A despeito do estilo de alguém capaz de rir de si mesmo, o palestrante asseverou que esse exercício não impede o filósofo de desenvolver uma proposta séria em termos filosóficos, a respeito de uma proposta de paz entre as nações.

 

Adiante, examinou O direito dos povos, de Rawls. “O livro contém uma extensão de Uma teoria da Justiça. Não tem o mesmo grau de profundidade de sua teoria anterior. Não obstante, é um livro completo, com muitas pistas para o desenvolvimento de pesquisas da prática em política e Direito Internacional”, esclareceu preliminarmente Rouanet. E explicou que a obra compõe-se de quatro partes, incluindo a conclusão, e dois planos – o plano da teoria ideal e o da não ideal. “Na primeira parte do plano ideal, as sociedades democráticas vem ordenadas; na segunda parte, se contemplam também as chamadas ‘sociedades hierárquicas decentes’. No plano não ideal, as sociedades são imperfeitamente ordenadas e fora da lei”, complementou.

 

Em prosseguimento, esclareceu conceitos empregados pelo filósofo na obra comentada.

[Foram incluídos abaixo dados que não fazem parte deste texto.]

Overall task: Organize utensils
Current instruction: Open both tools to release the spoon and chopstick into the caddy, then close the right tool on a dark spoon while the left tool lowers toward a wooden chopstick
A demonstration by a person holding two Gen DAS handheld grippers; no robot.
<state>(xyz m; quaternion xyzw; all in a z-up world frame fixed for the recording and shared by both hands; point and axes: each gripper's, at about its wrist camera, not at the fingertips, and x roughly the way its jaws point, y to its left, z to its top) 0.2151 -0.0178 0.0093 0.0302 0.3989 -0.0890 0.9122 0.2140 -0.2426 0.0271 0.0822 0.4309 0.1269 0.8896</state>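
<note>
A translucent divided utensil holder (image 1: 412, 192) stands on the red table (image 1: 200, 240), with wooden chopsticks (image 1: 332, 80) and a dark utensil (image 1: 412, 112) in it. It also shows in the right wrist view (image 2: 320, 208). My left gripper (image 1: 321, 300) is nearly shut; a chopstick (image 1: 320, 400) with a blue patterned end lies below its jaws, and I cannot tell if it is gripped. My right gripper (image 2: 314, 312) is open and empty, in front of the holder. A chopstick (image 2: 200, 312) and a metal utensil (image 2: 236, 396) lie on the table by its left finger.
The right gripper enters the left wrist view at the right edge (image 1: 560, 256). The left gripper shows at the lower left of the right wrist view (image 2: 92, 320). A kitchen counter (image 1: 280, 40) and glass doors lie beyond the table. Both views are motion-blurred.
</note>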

Ensinou que Rawls entende por “direito dos povos” uma concepção política particular de Direito e Justiça, aplicável a princípios e normas do Direito Internacional e sua prática. Já “sociedade dos povos”, outro termo utilizado pelo filósofo, significa todas as pessoas que seguem as ideias e principios do direito dos povos em suas relações mútuas.

 

“O objetivo do direito dos povos é fazer com que todos os povos desenvolvam sociedades liberais ou decentes, isto é, sociedades justas. Desde já, é preciso esclarecer o que Rawls entende por ‘decente’: aquele que, mesmo não seguindo princípios das sociedades liberais, tenha a aceitação de seus cidadãos. Rawls exemplifica com um país imaginário, Cazanistão, uma teocracia moderada ou progressista. Nessa sociedade religiosa não há separação entre Estado e religião, mas os direitos humanos básicos são respeitados e há mecanismos de consulta popular razoáveis. Então, atendendo a essas duas condições, esses povos podem ser incluídos na sociedade dos povos, e por isso são aceitos no plano ideal da teoria”, explicou o professor.

 

Outro ponto destacado foi que Rawls introduziu a expressão “realismo utópico” para se referir à sua própria teoria, que consiste em partir de uma visão realista em política, sem abrir mão dos ideais. Nas palavras do filósofo, ‘a filosofia política é realisticamente utópica quando estende os limites da possibilidade política prática’. “Essa a ideia: partir do real sem abrir mão do ideal”, ponderou o professor.

 

Rouanet efetuou, por fim, um balanço das duas obras, buscando explorar a consequência do pensamento dos filósofos para o mundo contemporâneo e para as perspectivas para a paz no mundo atual.